1. Field of the Invention
This invention is related to the field of integrated circuit testing, and more particularly, to structural testing of multi-core integrated circuits, such as multi-core microprocessors.
2. Description of the Related Art
ICs of low to moderate complexity may typically be tested using functional tests. In some cases test vectors may be developed to exercise all of the functional characteristics of the specific IC and used in manufacturing to validate each unit. Many ICs, such as chip multiprocessors (CMP) may be too complex for this approach, and the collection of functional test vectors that would be required for functional testing may be much too large for available automated test equipment (ATE).
Most ICs comprise a collection of independent or quasi-independent functional blocks and in some instances it may be more efficient to test each block separately, rather than testing the chip as a whole. This test method is called structural testing, because it tests whether circuit structures have been correctly manufactured. In order to perform structural testing on an IC, the facility may input the appropriate test vectors to the structural block that is to be tested and obtain the resulting output. New structures may need to be inserted into the IC specifically to support testing, for example MUXD or LSSD scan cells.

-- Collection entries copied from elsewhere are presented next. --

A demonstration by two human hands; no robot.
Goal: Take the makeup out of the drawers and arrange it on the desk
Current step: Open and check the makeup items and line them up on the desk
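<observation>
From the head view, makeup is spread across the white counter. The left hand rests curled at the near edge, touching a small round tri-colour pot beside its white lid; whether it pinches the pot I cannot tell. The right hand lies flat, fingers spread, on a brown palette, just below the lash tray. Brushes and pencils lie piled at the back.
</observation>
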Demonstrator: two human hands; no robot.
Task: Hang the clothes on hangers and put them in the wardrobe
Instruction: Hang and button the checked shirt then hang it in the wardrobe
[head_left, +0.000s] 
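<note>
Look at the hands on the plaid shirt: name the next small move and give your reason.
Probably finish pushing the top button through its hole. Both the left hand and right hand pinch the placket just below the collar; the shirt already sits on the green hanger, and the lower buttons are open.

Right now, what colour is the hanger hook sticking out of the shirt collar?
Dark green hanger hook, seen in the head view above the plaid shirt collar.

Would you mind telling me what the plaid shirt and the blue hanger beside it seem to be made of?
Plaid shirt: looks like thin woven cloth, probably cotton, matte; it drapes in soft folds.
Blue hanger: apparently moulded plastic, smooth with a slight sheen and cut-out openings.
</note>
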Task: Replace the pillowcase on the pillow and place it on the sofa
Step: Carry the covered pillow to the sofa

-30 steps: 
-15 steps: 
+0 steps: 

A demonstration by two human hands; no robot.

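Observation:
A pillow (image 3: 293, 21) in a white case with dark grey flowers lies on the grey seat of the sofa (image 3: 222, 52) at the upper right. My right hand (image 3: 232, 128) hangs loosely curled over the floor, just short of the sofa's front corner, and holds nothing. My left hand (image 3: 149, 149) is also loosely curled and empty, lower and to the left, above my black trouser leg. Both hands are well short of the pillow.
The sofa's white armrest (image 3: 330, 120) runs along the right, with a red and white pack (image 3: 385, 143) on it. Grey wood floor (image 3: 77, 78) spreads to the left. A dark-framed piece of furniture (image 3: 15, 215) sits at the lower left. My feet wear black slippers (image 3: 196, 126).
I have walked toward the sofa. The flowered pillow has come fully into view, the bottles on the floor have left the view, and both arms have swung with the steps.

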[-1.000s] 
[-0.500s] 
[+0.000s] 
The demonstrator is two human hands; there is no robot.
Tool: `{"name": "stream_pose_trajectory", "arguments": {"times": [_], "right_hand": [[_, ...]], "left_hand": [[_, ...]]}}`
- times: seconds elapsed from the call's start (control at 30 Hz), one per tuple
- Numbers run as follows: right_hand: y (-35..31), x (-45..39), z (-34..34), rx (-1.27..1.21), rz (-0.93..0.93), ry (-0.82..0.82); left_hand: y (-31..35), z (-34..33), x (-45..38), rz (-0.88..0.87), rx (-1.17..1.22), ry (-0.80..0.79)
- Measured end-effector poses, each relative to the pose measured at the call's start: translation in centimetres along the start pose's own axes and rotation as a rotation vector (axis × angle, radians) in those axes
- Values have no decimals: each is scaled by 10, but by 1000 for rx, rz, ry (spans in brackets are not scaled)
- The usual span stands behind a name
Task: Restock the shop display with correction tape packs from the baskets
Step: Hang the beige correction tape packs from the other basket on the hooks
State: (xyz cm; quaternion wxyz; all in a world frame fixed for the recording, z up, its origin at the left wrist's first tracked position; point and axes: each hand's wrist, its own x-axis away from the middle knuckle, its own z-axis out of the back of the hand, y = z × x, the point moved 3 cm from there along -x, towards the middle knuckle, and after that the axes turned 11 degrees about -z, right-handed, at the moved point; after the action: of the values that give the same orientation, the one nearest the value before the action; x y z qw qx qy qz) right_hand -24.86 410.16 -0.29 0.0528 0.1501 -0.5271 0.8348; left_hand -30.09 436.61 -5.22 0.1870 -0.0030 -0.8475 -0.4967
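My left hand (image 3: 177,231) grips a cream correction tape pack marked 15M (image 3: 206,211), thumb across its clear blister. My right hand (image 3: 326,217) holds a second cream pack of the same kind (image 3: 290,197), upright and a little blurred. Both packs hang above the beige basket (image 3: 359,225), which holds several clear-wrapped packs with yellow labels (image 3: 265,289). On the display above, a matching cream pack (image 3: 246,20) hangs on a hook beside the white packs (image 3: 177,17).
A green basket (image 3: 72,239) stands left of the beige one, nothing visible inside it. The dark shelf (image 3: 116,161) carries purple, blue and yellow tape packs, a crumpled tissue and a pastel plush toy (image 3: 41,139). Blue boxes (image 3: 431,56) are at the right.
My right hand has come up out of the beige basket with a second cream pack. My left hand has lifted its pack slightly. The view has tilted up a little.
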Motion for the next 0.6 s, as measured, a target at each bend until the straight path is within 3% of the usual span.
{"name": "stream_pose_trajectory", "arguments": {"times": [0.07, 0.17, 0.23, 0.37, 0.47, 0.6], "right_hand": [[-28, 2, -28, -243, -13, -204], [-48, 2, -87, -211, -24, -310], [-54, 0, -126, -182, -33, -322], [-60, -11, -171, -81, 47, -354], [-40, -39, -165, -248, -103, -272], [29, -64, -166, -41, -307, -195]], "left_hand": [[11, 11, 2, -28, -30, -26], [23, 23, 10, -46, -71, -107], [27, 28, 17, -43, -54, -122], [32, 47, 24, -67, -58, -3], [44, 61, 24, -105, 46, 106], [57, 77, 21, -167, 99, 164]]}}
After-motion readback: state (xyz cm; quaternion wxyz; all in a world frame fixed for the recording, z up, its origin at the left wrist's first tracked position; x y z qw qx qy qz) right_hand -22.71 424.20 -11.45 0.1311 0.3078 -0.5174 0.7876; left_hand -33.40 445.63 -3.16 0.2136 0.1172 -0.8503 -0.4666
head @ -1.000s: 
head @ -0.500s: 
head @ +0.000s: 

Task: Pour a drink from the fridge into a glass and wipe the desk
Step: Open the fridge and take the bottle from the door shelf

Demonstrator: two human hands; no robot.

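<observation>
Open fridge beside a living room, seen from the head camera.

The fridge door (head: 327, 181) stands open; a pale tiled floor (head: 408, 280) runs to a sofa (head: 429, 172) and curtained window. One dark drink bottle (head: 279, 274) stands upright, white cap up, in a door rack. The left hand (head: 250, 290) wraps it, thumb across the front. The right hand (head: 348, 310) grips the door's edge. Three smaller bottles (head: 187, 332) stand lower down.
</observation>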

Structural tests may attempt to verify that all structural blocks and the interconnections between blocks are manufactured properly. Using a gate-level representation of the design, an automated test pattern generator (ATPG) may algorithmically calculate stimulus for controllable nodes such that the internal design structures may be tested. The complexity and size of designs may make “controlling” and “observing” each structure exceedingly difficult. Two test methodologies; “scan testing” and “random testing” may be selected depending upon the exact nature of the design to be tested.
In full scan testing, storage elements within the device under test (DUT) may be connected together into one or more scan chains. The ATPG patterns may be stored in the tester memory of the ATE. The ATE may output the vectors into the circuit using a number of parallel scan chains. Factors such as availability of chip I/O pins, availability of tester channels, and on-chip routing congestion caused by chaining storage elements in test mode may place a limit on the number of scan chains which can be used.
The random test methodology applies random (or pseudo-random) data values to the design-input nodes, to exercise each structure in the design (in effect, randomly controlling and observing them). This method may yield better results when testing regular structures, such as memories. The quality of pseudorandom patterns may be increased with the custom design of LFSRs (linear-feedback shift registers) and phase shifters. Desired segments of the available random pattern space may be generated by loading the LFSR with specific seeds from which to start pattern generation. A MISR (multiple-input signature register) may be used to capture the responses to the random patterns.
However, some designs may unsuitable for testing using random patterns. For these designs, test points may need to be inserted to improve controllability and observability of internal structures. In the BIST (built-in-self-test) methodology for logic, the LFSR and MISR may become part of the chip itself. BIST may implement a full-scan methodology to apply random pattern data to each logic structure. This architecture may allow for many more parallel scan chains, because they no longer have to be routed to chip I/O pins.
Typically, logic BIST uses scan technology as its base. A PRPG (pseudo-random pattern generator) replaces a deterministic ATPG to generate the test patterns. The test patterns may be input through the scan chains and the core logic, and an MISR (multiple-input signature register) may be used to collect the responses. All circuitry required for the PRPGs and the MISRs may be embedded on the chip. Embedded test-pattern generation and response-analysis may require little memory on the ATE.
One of the greatest virtues of BIST may be its ability to run test patterns at the rated functional speed of the chip under test, which may be crucial for time-sensitive designs. Because both test-pattern generation and response-analysis functions reside on the chip, the ATE is only required to trigger the test and therefore, its limitations may not constrain test execution. However, the amount of additional hardware added to the chip to perform a comprehensive BIST may be prohibitive.
Some complex ICs may be designed to include multiple copies of a functional block or core. For example a multi-core microprocessor may include multiple copies of a complex general-purpose processing core where each core functions independently, or nearly independently of the other cores. Traditionally, structural tests have been designed to test each core separately. Due to pin limitations, only one core may be tested at a time.